Task item –
Only some lines are wanted. Transcribe, exactly, the lines below from the line with "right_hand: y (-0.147" up to and including the line with "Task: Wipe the".
[Data extract]
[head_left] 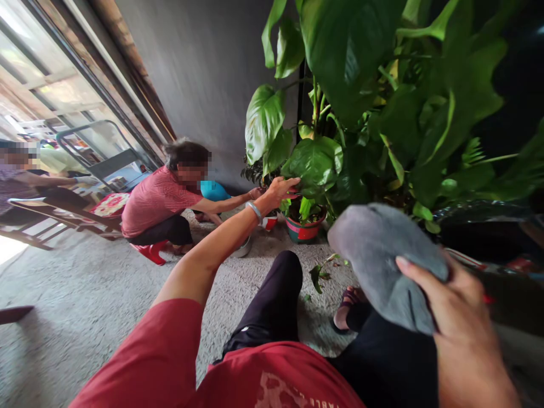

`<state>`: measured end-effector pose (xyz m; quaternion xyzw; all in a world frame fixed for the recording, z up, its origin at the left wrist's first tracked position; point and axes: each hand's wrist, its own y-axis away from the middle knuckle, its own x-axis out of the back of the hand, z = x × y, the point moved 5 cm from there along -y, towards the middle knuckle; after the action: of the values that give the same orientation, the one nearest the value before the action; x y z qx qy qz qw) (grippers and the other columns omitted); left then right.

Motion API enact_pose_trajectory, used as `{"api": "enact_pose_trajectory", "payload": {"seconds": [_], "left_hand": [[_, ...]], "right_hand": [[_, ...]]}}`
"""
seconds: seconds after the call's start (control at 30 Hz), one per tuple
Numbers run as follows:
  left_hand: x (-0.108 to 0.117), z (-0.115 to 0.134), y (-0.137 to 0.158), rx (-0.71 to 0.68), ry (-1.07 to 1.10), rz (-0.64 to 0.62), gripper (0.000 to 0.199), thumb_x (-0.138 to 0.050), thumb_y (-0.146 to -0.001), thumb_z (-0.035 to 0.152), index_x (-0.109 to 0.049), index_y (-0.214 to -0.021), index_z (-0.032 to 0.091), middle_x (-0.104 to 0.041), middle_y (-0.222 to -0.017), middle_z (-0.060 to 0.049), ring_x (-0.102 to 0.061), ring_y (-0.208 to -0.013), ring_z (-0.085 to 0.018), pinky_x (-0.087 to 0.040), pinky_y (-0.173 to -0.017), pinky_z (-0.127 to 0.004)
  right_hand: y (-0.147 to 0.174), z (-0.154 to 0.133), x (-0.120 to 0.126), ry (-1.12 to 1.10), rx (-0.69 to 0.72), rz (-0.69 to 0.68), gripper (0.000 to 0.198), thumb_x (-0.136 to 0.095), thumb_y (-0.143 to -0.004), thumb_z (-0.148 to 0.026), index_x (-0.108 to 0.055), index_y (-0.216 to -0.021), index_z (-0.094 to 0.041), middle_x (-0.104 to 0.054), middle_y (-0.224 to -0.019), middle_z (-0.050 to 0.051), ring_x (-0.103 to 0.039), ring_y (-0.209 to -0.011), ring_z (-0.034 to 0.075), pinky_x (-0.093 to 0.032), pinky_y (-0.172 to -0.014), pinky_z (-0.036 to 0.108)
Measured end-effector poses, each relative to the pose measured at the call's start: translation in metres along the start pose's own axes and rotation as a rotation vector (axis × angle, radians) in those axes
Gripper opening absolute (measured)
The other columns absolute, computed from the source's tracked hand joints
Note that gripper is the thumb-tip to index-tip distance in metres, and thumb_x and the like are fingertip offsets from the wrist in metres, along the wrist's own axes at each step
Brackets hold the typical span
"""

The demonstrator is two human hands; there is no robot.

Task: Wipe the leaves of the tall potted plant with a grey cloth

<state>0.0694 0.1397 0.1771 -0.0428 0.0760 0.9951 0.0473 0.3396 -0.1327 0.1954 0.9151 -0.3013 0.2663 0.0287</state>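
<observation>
My right hand (457,289) grips a folded grey cloth (385,260), thumb on top, held up in front of the plants at the right. Stretched forward, my left hand (280,190) has its fingers at the edge of a broad glossy leaf (317,164), apparently pinching it; the fingertips are partly hidden. A bangle circles that wrist. The leaf belongs to a tall leafy plant (352,62). Below it stands a red and green flowerpot (304,229) on the floor.
A co-worker (157,198) in a red top squats on a red stool (153,251), reaching toward the plants. Another person (19,181) sits far left by a wooden chair (55,212). A trolley (106,158) stands behind. Fallen leaves (318,275) lie on the concrete floor (106,317).
</observation>
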Motion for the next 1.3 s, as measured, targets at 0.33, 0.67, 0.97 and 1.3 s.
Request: {"api": "enact_pose_trajectory", "payload": {"seconds": [0.33, 0.67, 0.97, 1.3], "left_hand": [[-0.011, 0.007, 0.007, -0.028, -0.072, -0.088, 0.012, -0.083, -0.081, 0.017, -0.071, -0.083, 0.013, -0.074, -0.083, -0.004, -0.066, -0.073, -0.014, -0.059, -0.092, -0.04], [-0.01, 0.01, 0.013, -0.029, -0.129, -0.149, 0.011, -0.078, -0.088, 0.017, -0.071, -0.08, 0.014, -0.073, -0.076, -0.005, -0.068, -0.075, -0.016, -0.059, -0.091, -0.038], [-0.011, 0.008, 0.013, -0.013, -0.13, -0.175, 0.018, -0.084, -0.086, 0.025, -0.072, -0.081, 0.013, -0.072, -0.078, -0.006, -0.07, -0.079, -0.018, -0.058, -0.092, -0.04], [-0.011, -0.01, 0.019, 0.009, -0.035, -0.092, 0.017, -0.08, -0.087, 0.025, -0.067, -0.082, 0.015, -0.07, -0.077, -0.004, -0.068, -0.073, -0.016, -0.061, -0.078, -0.033]], "right_hand": [[-0.056, -0.088, -0.066, 0.042, 0.488, 0.033, 0.045, -0.069, -0.076, -0.032, -0.072, -0.12, -0.023, -0.081, -0.11, 0.011, -0.076, -0.1, 0.035, -0.06, -0.093, 0.052], [-0.048, -0.101, -0.095, 0.203, 0.588, -0.053, 0.049, -0.064, -0.08, -0.028, -0.069, -0.129, -0.021, -0.078, -0.121, 0.016, -0.074, -0.114, 0.039, -0.059, -0.099, 0.059], [-0.056, -0.127, -0.06, 0.106, 0.628, 0.217, 0.064, -0.069, -0.086, -0.035, -0.06, -0.146, -0.017, -0.072, -0.14, 0.02, -0.069, -0.128, 0.039, -0.055, -0.11, 0.055], [-0.057, -0.154, -0.027, 0.148, 0.645, 0.26, 0.055, -0.072, -0.083, -0.031, -0.068, -0.137, -0.025, -0.078, -0.131, 0.012, -0.074, -0.118, 0.038, -0.058, -0.105, 0.059]]}}
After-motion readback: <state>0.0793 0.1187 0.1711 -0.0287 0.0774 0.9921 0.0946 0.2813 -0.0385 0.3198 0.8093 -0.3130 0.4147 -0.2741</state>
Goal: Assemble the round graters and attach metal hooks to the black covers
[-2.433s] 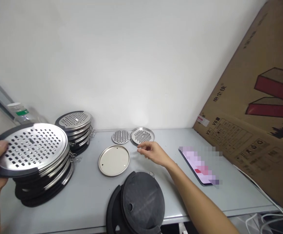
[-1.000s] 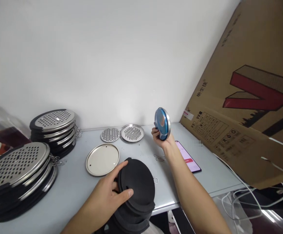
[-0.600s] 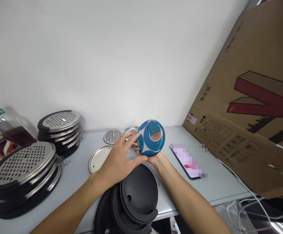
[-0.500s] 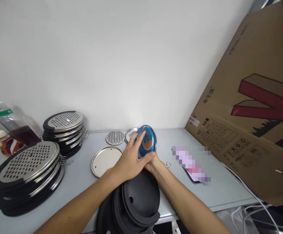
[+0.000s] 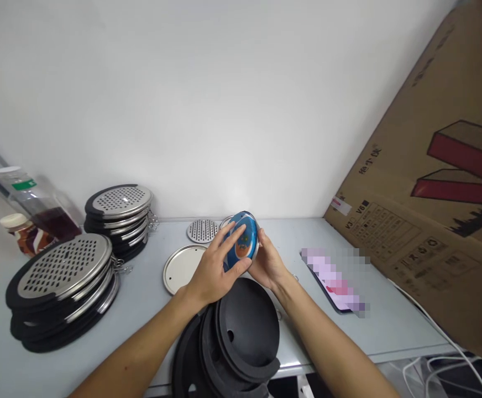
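A round blue disc (image 5: 247, 228) with an orange picture on its face stands tilted between my hands. My left hand (image 5: 216, 270) lies over the picture side, fingers spread across it and thumb along the lower edge. Cupped behind the disc's right edge, my right hand (image 5: 269, 261) supports it, its fingertips partly hidden. Just below them are nested black rubber covers (image 5: 250, 326), the top one with a small hole. Behind my left hand lie a shallow cream-coloured round plate (image 5: 181, 268) and a perforated metal disc (image 5: 202, 231).
Two stacks of perforated metal discs with black rims, a nearer stack (image 5: 64, 271) and a farther stack (image 5: 120, 202), stand left. A bottle of dark liquid (image 5: 54, 218) and a small jar (image 5: 29, 235) sit beyond. A phone (image 5: 334, 282) lies right, beside a large cardboard box (image 5: 415, 221).
The blue disc has shifted slightly left and turned a little. My right hand has come out from underneath to its right edge. The camera view has moved slightly.
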Demonstrator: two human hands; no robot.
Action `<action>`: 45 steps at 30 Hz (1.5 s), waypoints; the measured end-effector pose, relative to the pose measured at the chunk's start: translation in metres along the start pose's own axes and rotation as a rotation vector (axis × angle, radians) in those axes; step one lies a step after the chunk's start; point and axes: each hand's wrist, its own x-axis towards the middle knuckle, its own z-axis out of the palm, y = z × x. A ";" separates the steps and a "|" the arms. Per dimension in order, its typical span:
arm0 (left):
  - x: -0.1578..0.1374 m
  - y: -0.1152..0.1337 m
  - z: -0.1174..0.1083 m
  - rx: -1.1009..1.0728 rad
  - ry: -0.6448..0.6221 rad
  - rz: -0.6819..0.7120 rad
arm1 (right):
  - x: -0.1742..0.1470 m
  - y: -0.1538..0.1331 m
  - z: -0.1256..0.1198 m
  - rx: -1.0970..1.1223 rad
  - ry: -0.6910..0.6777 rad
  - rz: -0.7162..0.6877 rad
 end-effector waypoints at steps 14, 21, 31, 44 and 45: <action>0.018 -0.032 -0.023 -1.071 0.453 -0.492 | 0.004 -0.007 -0.005 0.119 -0.058 -0.014; 0.013 -0.073 -0.079 -0.676 0.353 -0.727 | 0.013 -0.040 -0.041 0.190 0.149 -0.069; -0.015 -0.096 -0.092 -0.130 0.039 -0.701 | 0.037 -0.042 -0.081 -0.088 0.541 -0.220; -0.024 -0.111 -0.080 0.361 -0.062 -0.597 | 0.061 -0.009 -0.089 -0.654 0.446 -0.200; -0.024 -0.110 -0.079 0.375 -0.071 -0.584 | 0.061 -0.010 -0.093 -0.724 0.472 -0.213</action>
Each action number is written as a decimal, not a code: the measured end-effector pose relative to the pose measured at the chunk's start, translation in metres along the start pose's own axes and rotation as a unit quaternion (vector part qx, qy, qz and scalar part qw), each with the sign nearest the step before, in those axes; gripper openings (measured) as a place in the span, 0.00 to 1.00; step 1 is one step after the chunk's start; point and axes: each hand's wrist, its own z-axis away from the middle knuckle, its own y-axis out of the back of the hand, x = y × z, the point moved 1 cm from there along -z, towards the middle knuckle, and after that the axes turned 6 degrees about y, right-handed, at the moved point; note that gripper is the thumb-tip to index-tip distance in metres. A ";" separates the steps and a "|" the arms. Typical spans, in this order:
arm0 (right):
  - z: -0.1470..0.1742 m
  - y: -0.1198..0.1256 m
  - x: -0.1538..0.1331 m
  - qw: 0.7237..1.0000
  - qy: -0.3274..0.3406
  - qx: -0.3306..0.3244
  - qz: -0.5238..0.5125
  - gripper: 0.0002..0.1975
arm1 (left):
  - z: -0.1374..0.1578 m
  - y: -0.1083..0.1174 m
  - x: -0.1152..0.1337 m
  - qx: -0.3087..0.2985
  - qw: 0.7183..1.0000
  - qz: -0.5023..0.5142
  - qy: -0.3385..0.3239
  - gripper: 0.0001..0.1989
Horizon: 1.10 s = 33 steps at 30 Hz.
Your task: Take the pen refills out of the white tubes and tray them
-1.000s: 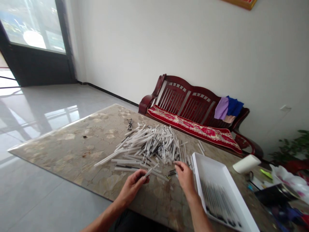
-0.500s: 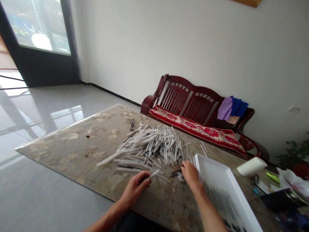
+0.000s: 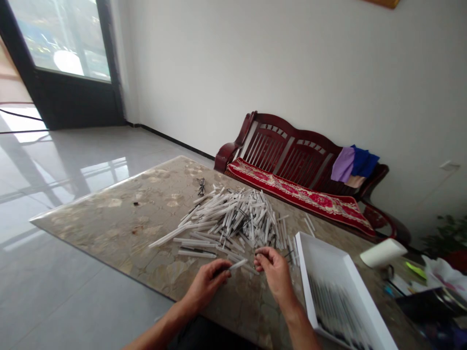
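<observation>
My left hand point(image 3: 210, 282) is closed on a slim translucent white tube point(image 3: 239, 264), which sticks out to the right past the fingertips. To its right, my right hand point(image 3: 273, 268) pinches thumb and fingers together; a small dark bit shows at the fingertips, too small to name. Just beyond both hands lies a loose heap of white tubes point(image 3: 233, 214), with thin dark sticks mixed in. A few tubes point(image 3: 197, 253) lie flat at the heap's near edge. Right of my right hand stands a shallow white box point(image 3: 306, 287) holding a row of thin dark-tipped sticks point(image 3: 339, 306).
The patterned table point(image 3: 109, 223) reaches to the left, with a pair of glasses point(image 3: 201, 186) behind the heap. A white roll point(image 3: 383, 253) and a dark cylindrical container point(image 3: 419, 305) are at the right. A wooden bench point(image 3: 292, 155) stands behind the table.
My right hand has moved left from beside the box's near-left side toward my left hand. My left hand still holds the tube, nearly in place. The view has shifted slightly.
</observation>
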 end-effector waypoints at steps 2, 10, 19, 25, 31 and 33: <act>0.007 -0.009 -0.008 0.999 -0.018 -0.001 -0.044 0.17 | 0.001 0.001 0.002 0.007 1.000 -0.030 -0.007 0.12; 0.015 -0.012 -0.020 1.000 0.019 -0.005 -0.006 0.13 | 0.000 0.000 0.005 0.027 0.999 -0.040 -0.013 0.12; 0.017 -0.012 -0.017 0.997 0.049 -0.021 0.054 0.09 | 0.000 0.000 0.003 0.027 0.999 -0.030 -0.012 0.12; 0.015 -0.008 -0.014 0.995 0.061 -0.016 0.073 0.09 | 0.000 0.000 0.000 0.018 0.999 -0.027 -0.014 0.13; 0.014 -0.006 -0.015 0.987 0.110 -0.041 0.114 0.08 | -0.001 0.000 -0.001 0.021 0.999 -0.030 -0.005 0.14; 0.015 -0.005 -0.016 0.984 0.122 -0.046 0.123 0.07 | 0.000 -0.001 -0.001 0.021 0.999 -0.036 -0.006 0.13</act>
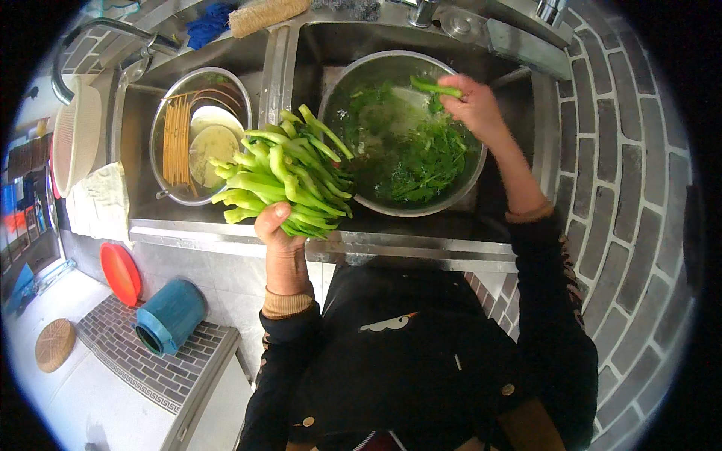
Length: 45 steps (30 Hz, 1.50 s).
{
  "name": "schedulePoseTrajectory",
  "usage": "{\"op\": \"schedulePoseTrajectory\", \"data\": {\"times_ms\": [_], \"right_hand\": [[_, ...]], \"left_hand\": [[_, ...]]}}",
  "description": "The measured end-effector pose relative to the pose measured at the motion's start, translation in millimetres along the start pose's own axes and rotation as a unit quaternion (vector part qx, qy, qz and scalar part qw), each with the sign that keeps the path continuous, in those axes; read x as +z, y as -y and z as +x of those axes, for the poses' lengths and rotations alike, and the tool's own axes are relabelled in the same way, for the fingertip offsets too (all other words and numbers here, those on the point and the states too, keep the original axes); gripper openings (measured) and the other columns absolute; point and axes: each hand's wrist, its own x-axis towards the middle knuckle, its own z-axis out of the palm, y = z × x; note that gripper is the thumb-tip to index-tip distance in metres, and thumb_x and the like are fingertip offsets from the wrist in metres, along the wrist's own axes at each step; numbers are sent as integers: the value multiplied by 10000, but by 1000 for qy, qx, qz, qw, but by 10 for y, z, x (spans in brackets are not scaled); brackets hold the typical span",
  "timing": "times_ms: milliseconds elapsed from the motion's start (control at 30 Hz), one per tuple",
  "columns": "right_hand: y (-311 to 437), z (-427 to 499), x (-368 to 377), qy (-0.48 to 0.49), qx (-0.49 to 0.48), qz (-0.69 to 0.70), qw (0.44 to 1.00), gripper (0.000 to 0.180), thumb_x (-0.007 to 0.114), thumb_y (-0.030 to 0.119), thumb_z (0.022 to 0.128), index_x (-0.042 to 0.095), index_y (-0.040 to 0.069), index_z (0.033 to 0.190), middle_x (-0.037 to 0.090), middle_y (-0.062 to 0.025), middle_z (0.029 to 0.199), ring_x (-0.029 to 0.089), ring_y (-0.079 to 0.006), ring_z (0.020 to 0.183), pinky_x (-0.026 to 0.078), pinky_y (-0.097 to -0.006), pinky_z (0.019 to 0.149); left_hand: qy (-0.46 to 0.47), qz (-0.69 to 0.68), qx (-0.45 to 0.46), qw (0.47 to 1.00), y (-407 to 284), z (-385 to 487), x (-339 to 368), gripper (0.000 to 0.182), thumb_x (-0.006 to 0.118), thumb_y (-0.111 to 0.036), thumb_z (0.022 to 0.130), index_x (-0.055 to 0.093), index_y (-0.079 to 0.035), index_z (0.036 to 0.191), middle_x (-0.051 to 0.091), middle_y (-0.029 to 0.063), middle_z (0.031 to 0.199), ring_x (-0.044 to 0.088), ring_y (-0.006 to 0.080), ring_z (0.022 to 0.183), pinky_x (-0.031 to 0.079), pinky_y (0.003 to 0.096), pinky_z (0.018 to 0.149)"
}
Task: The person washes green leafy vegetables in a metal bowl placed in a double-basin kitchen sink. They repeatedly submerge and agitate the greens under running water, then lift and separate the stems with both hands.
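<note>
My left hand grips a thick bunch of green leafy-vegetable stalks, cut ends pointing left, above the divider between two sink basins. Over the right side of a large metal bowl, my right hand pinches one green stalk. That bowl sits in the right sink basin and holds water with loose green leaves floating in it. A smaller metal bowl stands in the left basin. Inside it are wooden chopsticks and pale round dishes, partly hidden by the bunch.
A curved faucet rises at the far left beside a white strainer basket. Along the back edge lie a blue cloth and a loofah. A grey brick-patterned wall bounds the right. A blue bucket lies below left.
</note>
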Motion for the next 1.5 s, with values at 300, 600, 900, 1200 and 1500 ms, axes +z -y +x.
{"op": "schedulePoseTrajectory", "data": {"times_ms": [300,600,900,1200,1500], "right_hand": [[1793,-180,335,165,34,111,979,192,590,201,897,626,41,997,565,38,730,509,-31,613,429,-188,543],[1853,-210,713,141,-65,150,976,255,498,158,940,586,3,1123,513,13,688,485,-77,635,422,-212,592],[1352,-86,654,121,-238,41,963,258,564,134,891,605,57,1133,569,-45,901,551,-137,793,446,-260,721],[-1155,-167,677,52,206,-252,944,274,564,244,849,616,9,980,648,-153,969,616,-315,869,483,-398,776],[-1352,-514,1046,115,220,-380,891,200,564,163,809,681,84,951,660,-127,908,632,-283,830,492,-387,718]], "left_hand": [[42,-20,7,999,26,32,283,830,657,-213,602,333,-22,1342,468,191,1242,486,366,1111,409,484,971],[56,87,-26,994,9,68,280,827,675,-223,609,336,2,1329,493,178,1209,514,340,1066,435,438,934],[-14,23,62,998,170,78,135,802,589,-296,640,332,-23,1349,459,198,1265,485,379,1118,394,496,979],[54,-25,83,995,-99,144,99,884,592,-462,677,263,-101,1414,454,246,1265,461,448,1147,325,586,1017],[-17,-68,72,995,26,64,-181,873,570,-462,660,281,-115,1407,426,219,1309,461,450,1133,272,644,1009]]}}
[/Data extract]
Result –
  right_hand: y (-0.147 to 0.174), z (-0.154 to 0.133), x (-0.120 to 0.126), ry (-1.12 to 1.10), rx (-0.69 to 0.72), rz (-0.69 to 0.68), gripper (0.000 to 0.198), thumb_x (-0.136 to 0.095), thumb_y (-0.143 to -0.004), thumb_z (-0.148 to 0.026), index_x (-0.108 to 0.055), index_y (-0.216 to -0.021), index_z (-0.094 to 0.041), middle_x (-0.104 to 0.054), middle_y (-0.224 to -0.019), middle_z (-0.050 to 0.051), ring_x (-0.103 to 0.039), ring_y (-0.209 to -0.011), ring_z (-0.034 to 0.075), pinky_x (-0.093 to 0.032), pinky_y (-0.172 to -0.014), pinky_z (-0.036 to 0.108)
Measured end-effector poses, each relative to the pose measured at the call's start: translation in metres along the start pose's own axes and rotation as a rotation vector (axis × angle, radians) in those axes
Gripper opening absolute (measured)
The other columns absolute, computed from the source's tracked hand joints
Note that gripper is the thumb-tip to index-tip distance in metres, and thumb_x and the like are fingertip offsets from the wrist in metres, along the wrist's own axes at each step
Brackets hold the typical span
"""

The demonstrator is two human hands; there is no robot.

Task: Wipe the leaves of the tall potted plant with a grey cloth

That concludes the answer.